**To do**:
Write out the data below in full. Keep it exact.

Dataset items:
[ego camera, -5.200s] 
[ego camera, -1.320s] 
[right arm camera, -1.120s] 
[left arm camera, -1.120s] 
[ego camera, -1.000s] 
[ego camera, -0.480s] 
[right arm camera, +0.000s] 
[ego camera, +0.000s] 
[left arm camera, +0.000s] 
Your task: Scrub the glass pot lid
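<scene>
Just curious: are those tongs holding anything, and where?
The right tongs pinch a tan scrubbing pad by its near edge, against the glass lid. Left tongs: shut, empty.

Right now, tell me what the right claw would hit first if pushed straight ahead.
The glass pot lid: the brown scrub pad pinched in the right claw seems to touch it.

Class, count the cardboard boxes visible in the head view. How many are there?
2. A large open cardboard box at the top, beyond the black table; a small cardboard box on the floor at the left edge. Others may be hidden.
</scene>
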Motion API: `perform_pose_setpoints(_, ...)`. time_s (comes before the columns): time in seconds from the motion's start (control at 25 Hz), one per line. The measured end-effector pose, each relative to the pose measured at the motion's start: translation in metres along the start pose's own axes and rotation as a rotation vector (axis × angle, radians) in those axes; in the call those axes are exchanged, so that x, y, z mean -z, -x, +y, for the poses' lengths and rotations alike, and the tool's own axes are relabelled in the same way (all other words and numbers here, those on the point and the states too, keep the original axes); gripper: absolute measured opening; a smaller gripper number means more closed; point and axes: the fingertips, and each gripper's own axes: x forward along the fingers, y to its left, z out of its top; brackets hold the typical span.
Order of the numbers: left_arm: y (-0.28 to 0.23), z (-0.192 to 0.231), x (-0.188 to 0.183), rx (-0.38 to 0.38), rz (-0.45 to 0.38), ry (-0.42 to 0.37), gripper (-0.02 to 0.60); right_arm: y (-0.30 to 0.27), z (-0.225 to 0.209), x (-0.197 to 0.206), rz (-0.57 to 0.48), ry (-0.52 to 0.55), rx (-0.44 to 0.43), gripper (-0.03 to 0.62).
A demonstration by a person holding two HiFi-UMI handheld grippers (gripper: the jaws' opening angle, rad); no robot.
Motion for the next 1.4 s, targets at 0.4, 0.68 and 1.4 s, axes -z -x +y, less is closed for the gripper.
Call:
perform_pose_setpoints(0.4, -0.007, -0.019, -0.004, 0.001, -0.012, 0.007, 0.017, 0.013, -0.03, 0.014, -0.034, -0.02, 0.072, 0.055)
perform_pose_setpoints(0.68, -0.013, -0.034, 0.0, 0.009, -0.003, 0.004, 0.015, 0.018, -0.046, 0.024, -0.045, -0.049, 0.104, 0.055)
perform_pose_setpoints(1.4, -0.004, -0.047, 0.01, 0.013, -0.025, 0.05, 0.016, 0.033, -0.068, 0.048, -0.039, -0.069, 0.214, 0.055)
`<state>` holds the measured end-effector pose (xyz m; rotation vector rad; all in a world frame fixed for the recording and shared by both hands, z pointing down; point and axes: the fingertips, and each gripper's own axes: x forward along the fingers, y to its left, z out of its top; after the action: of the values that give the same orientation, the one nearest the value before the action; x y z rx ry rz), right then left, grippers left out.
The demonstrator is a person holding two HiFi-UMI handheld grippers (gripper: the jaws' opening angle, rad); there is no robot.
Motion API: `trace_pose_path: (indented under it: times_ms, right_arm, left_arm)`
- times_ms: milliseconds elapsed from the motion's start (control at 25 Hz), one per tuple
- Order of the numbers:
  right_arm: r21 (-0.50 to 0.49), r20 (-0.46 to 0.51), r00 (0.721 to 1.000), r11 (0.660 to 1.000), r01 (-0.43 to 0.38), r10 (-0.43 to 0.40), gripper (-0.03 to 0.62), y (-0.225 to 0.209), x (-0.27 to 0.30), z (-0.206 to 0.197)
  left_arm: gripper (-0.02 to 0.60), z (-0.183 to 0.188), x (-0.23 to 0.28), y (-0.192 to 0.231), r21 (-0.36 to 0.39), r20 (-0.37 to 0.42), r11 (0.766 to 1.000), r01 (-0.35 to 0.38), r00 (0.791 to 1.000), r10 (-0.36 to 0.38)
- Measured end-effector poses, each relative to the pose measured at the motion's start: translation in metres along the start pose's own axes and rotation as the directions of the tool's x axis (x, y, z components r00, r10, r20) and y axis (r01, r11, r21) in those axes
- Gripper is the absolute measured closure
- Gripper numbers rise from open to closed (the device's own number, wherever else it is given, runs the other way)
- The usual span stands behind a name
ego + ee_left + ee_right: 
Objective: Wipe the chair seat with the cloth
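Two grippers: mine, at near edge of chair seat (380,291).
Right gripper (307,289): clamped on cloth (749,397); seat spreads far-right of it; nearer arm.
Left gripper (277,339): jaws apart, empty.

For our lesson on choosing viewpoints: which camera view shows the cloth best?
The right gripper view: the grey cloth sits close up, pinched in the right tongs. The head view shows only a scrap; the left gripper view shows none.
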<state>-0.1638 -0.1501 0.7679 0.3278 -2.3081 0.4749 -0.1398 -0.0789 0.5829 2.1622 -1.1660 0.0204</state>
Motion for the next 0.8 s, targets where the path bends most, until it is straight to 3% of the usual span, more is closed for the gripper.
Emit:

**Solution for this task**:
[ego camera, -5.200s] 
[ego camera, -1.320s] 
[right arm camera, -1.120s] 
[left arm camera, -1.120s] 
[ego camera, -1.000s] 
[ego camera, -0.480s] 
[right arm camera, +0.000s] 
[ego camera, +0.000s] 
[left arm camera, +0.000s] 
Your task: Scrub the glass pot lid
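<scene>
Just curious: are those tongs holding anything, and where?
The right tongs pinch a tan scrubbing pad by its near edge, against the glass lid. Left tongs: shut, empty.

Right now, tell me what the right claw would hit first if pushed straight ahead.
The glass pot lid: the brown scrub pad pinched in the right claw seems to touch it.

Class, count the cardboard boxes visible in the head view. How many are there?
2. A large open cardboard box at the top, beyond the black table; a small cardboard box on the floor at the left edge. Others may be hidden.
</scene>
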Motion API: `perform_pose_setpoints(_, ...)`. time_s (comes before the columns): time in seconds from the motion's start (control at 25 Hz), one per line. The measured end-effector pose, each relative to the pose measured at the motion's start: translation in metres along the start pose's own axes and rotation as a rotation vector (axis × angle, radians) in those axes; in the call those axes are exchanged, so that x, y, z mean -z, -x, +y, for the poses' lengths and rotations alike, and the tool's own axes are relabelled in the same way (all other words and numbers here, those on the point and the states too, keep the original axes); gripper: absolute measured opening; a smaller gripper number means more closed; point and axes: the fingertips, and each gripper's own axes: x forward along the fingers, y to its left, z out of its top; brackets hold the typical span.
Order of the numbers: left_arm: y (-0.28 to 0.23), z (-0.192 to 0.231), x (-0.188 to 0.183), rx (-0.38 to 0.38), rz (-0.45 to 0.38), ry (-0.42 to 0.37), gripper (-0.02 to 0.60); right_arm: y (-0.30 to 0.27), z (-0.225 to 0.209), x (-0.197 to 0.206), rz (-0.57 to 0.48), ry (-0.52 to 0.55), rx (-0.44 to 0.43), gripper (-0.03 to 0.62).
A demonstration by a person holding two HiFi-UMI handheld grippers (gripper: the jaws' opening angle, rad); no robot.
Motion for the next 1.4 s, targets at 0.4, 0.68 and 1.4 s, axes -z -x +y, less is closed for the gripper.
Call:
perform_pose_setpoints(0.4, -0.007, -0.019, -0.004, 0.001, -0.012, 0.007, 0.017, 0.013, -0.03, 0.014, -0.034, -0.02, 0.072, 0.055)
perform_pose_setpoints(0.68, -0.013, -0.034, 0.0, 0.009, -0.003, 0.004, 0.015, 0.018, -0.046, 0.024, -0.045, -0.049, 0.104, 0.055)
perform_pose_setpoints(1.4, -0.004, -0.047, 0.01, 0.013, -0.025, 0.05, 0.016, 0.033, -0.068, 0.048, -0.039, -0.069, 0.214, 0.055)
`<state>` holds the measured end-effector pose (xyz m; rotation vector rad; all in a world frame fixed for the recording and shared by both hands, z pointing down; point and axes: the fingertips, and each gripper's own axes: x forward along the fingers, y to its left, z out of its top; after the action: of the values that give the same orientation, the one nearest the value before the action; x y z rx ry rz), right then left, grippers left out.
The demonstrator is a person holding two HiFi-UMI handheld grippers (gripper: the jaws' opening angle, rad); there is no robot.
Motion API: `trace_pose_path: (indented under it: times_ms, right_arm, left_arm)`
- times_ms: milliseconds elapsed from the motion's start (control at 25 Hz), one per tuple
- Order of the numbers:
  right_arm: r21 (-0.50 to 0.49), r20 (-0.46 to 0.51), r00 (0.721 to 1.000), r11 (0.660 to 1.000), r01 (-0.43 to 0.38), r10 (-0.43 to 0.40), gripper (-0.03 to 0.62), y (-0.225 to 0.209), x (-0.27 to 0.30), z (-0.206 to 0.197)
  left_arm: gripper (-0.02 to 0.60), z (-0.183 to 0.188), x (-0.23 to 0.28), y (-0.192 to 0.231), r21 (-0.36 to 0.39), r20 (-0.37 to 0.42), r11 (0.766 to 1.000), r01 (-0.35 to 0.38), r00 (0.791 to 1.000), r10 (-0.36 to 0.38)
- Measured end-effector poses, each relative to the pose measured at the motion's start: translation in metres along the start pose's own axes and rotation as the directions of the tool's x axis (x, y, z components r00, r10, r20) and y axis (r01, r11, r21) in those axes
- Gripper is the absolute measured closure
- Gripper numbers rise from open to closed (the device's own number, wherever else it is given, runs the other way)
- The usual span stands behind a name
ego + ee_left + ee_right: 
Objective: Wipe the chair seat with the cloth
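Two grippers: mine, at near edge of chair seat (380,291).
Right gripper (307,289): clamped on cloth (749,397); seat spreads far-right of it; nearer arm.
Left gripper (277,339): jaws apart, empty.

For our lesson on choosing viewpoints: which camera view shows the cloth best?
The right gripper view: the grey cloth sits close up, pinched in the right tongs. The head view shows only a scrap; the left gripper view shows none.
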<state>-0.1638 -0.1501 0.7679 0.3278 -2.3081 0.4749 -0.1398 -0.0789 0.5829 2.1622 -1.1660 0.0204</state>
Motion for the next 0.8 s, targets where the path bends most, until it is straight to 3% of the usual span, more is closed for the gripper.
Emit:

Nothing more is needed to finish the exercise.